3. The virulent face to face between Ernest and the wealthy Philomath-club members is the climax of the first part of the novel. Socialist power challenges capitalist power and elicits the threatening response: "Our reply shall he couched in terms of lead. We are in power. Nobody will deny it. By virtue of that power we shall remain in power... We will grind you revolutionists down under our heel, and we shall walk upon your faces" (§5). Inescapably, violence is used to buttress those in power, and violence will be needed to overcome the obstacle. From chapter 10, "The Vortex," the narrative acquires a violent pace; it is swept into the whirlpool of the action. Terms like "Bloody strike," "smashed down," "riot clubs," "blood and revenge," "executed," "herded into bull-pens," "convulsed with industrial dissensions," "tales of violence and blood," "Riot, arson, and wanton destruction," "laborers were shot down like dogs," "Labor was bloody and sullen, but crushed," "maelstrom," "rack and ruin," carry the consciousness to arms. The mood unfolds in a succession of revolutionary terminology and situations: boycotts, sabotage, frame-ups, spying, guerrilla warfare, agent-provocateurs.

To grasp the full significance of this vocabulary one must visualize the colliding socio-economic interests of the time: the depression of 1873, the great railroad strike in Pittsburgh and the July riots of 1877, the great panic of 1893, the repeated instances of mass demonstrations of the unemployed in a time of internecine capitalism characterized by wild speculation which indeed ruled the world, and especially countries that were recently opened up—Australia, South Africa, Canada, South America, etc., wolfish economic ambitions, the establishment of trusts and combinations, the concentration of monopoly and large-scale production in a few hands—Vanderbilt, Moore, Pennsylvania, Morgan-Hill, Rockefeller, Harriman, Kuhn-Loeb, and the "big three" in the insurance field, Mutual, New York Life and Equitable. Power, struggle, revolution could become, either separately or interchangeably, the current catchwords in such a social climate.

The "Oligarchy" described in the novel as an "Iron Heel...descending upon and crushing mankind" (§Forward), is a development from that class of London’s time which was supporting the status quo by misusing the catchwords of "struggle for existence" and "survival of the fittest" to uphold the idea that "the best competitors in a competitive situation would win, and that this process would lead to continuing improvement."3 Herbert Spencer’s Social-Darwinist theories, far more popular in the United States than in his own England, were welcomed by the ruling classes as helpful in persuading the working classes to accept the hardships of their life, and in preventing them from going in for reforms. On this matter one of the footnotes remarks:

The oligarchs believed in their ethics, in spite of the fact that biology and evolution gave them the lie; and, because of their faith, for three centuries they were able to hold back the mighty tide of human progress—a spectacle, profound, tremendous, puzzling to the metaphysical moralist, and one that to the materialist is the cause of many doubts and reconsiderations. [§21]

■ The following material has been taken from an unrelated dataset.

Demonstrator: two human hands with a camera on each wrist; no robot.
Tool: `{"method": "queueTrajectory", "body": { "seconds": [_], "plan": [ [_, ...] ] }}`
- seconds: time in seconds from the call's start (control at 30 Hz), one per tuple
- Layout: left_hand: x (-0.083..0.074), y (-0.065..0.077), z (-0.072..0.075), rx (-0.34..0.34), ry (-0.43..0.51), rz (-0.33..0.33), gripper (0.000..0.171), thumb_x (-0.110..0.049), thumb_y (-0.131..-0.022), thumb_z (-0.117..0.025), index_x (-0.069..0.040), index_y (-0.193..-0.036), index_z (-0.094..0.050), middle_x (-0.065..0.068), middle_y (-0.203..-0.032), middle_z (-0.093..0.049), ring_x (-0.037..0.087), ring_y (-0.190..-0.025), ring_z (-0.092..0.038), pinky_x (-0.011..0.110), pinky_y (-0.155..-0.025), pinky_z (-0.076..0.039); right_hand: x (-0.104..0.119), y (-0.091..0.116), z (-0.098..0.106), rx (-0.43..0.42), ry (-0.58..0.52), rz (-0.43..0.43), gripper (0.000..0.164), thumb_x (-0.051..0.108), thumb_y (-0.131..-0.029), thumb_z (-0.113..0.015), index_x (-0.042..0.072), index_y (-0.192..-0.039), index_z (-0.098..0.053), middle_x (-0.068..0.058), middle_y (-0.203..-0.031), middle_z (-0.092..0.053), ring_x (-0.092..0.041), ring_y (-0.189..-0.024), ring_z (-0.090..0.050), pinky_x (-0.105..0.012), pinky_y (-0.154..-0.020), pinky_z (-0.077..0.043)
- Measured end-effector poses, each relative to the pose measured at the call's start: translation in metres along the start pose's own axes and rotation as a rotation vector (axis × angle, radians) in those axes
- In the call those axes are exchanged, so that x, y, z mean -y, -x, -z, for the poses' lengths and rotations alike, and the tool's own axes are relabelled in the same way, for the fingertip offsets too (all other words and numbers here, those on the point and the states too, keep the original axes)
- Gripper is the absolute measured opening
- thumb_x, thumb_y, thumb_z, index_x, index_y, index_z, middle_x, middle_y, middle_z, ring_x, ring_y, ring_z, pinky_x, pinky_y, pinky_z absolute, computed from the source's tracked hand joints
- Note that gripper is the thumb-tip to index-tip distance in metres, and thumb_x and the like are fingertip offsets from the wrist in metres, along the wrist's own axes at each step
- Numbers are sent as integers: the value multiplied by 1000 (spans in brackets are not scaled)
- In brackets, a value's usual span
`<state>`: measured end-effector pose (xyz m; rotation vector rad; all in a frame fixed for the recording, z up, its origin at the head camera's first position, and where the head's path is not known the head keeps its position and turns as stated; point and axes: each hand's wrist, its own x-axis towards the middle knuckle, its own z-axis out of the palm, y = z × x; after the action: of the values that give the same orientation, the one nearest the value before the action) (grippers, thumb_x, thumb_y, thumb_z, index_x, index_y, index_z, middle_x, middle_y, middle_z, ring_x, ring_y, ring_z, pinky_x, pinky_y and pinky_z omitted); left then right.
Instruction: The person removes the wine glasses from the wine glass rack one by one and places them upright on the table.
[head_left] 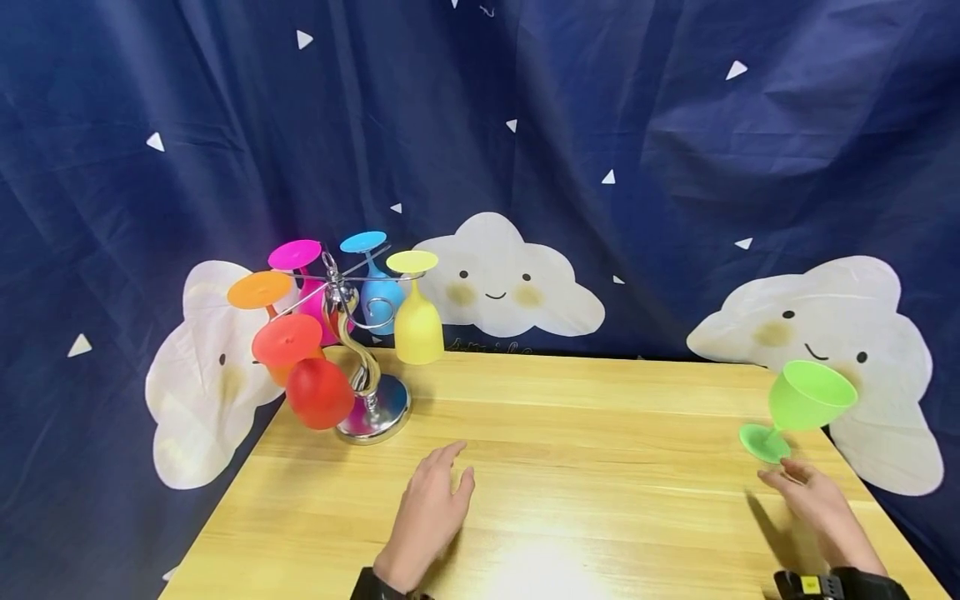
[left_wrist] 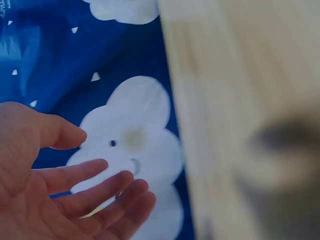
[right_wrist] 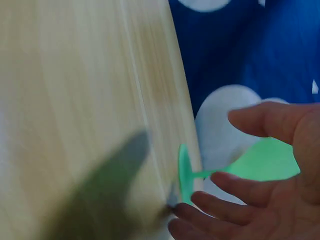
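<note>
A green plastic goblet [head_left: 810,396] stands upright near the table's right edge. My right hand [head_left: 821,508] is just in front of its round foot, fingers loosely spread. In the right wrist view the goblet's foot and stem [right_wrist: 200,174] show past the fingertips [right_wrist: 220,180], and the palm overlaps part of its bowl. Over the table's middle left, my left hand [head_left: 427,508] hangs with relaxed, slightly bent fingers and nothing in it. Nearest to it is a metal stemware rack [head_left: 371,417], with a yellow goblet [head_left: 418,329] and a red goblet [head_left: 321,392] hanging upside down.
Orange [head_left: 258,290], magenta [head_left: 295,254] and blue goblets [head_left: 382,300] also hang inverted from the rack's arms. The wooden table [head_left: 570,467] ends at the back against a dark blue curtain [head_left: 480,108] printed with white clouds and triangles.
</note>
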<state>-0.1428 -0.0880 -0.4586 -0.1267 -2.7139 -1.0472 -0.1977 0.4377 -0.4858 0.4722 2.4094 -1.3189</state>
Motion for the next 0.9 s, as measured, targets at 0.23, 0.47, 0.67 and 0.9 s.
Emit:
{"method": "queueTrajectory", "body": {
  "seconds": [0.23,0.47,0.67,0.9],
  "plan": [
    [-20,-31,31,-104,-29,-156,35,-13,-103,-69,-3,-137,-69,16,-131,-74,32,-111,-72,50,-92,-64,18,25,-39,72,206,167,85,41,-115,-50,-22,-160,-15,-49,-163,-19,-67,-149,-30,-73,-117,-41],
    [-46,-62,59,-187,-101,-298,35,-15,-103,-71,-2,-136,-70,16,-135,-73,35,-126,-69,52,-105,-61,41,48,-84,22,377,315,77,40,-109,-63,-13,-157,-38,-47,-157,-39,-67,-141,-44,-75,-105,-49],
    [-68,-96,90,-243,-276,-375,34,-13,-104,-69,1,-135,-69,20,-137,-70,36,-127,-65,49,-107,-61,59,64,-122,-78,479,462,71,33,-103,-73,-11,-152,-47,-44,-153,-46,-66,-137,-49,-77,-105,-48],
    [-85,-137,116,-274,-451,-412,33,-16,-107,-61,4,-133,-69,24,-135,-68,42,-127,-62,53,-114,-54,75,80,-152,-241,552,575,58,27,-101,-75,-7,-144,-57,-34,-148,-59,-57,-134,-57,-71,-106,-52]
  ]
}}
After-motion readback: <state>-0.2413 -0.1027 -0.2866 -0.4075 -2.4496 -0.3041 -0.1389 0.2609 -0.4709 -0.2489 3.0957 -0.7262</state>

Jack London himself, as quite a number of his contemporaries such as Theodore Dreiser, Clarence Darrow and Hamlin Garland, recognized the influence of Spencer on their formative years.4 In the Foreword, even the utopian annotator does not conceal a certain admiration for Spencer: "Following upon capitalism, it was held even by such intellectual and antagonistic giants as Herbert Spencer, that Socialism would come." The systematization of knowledge in biology and sociology is repeatedly stressed in the novel. It is specifically in these two sciences that one is to find the assurance that the revolution will triumph:

Power will be the arbiter, as it always has been the arbiter. It is a struggle of classes. Just as your class dragged down the old feudal nobility, so shall it be dragged down by my class, the working class. If you will read your biology and your sociology as clearly as you do your history, you will see that this end I have described is inevitable. [§5]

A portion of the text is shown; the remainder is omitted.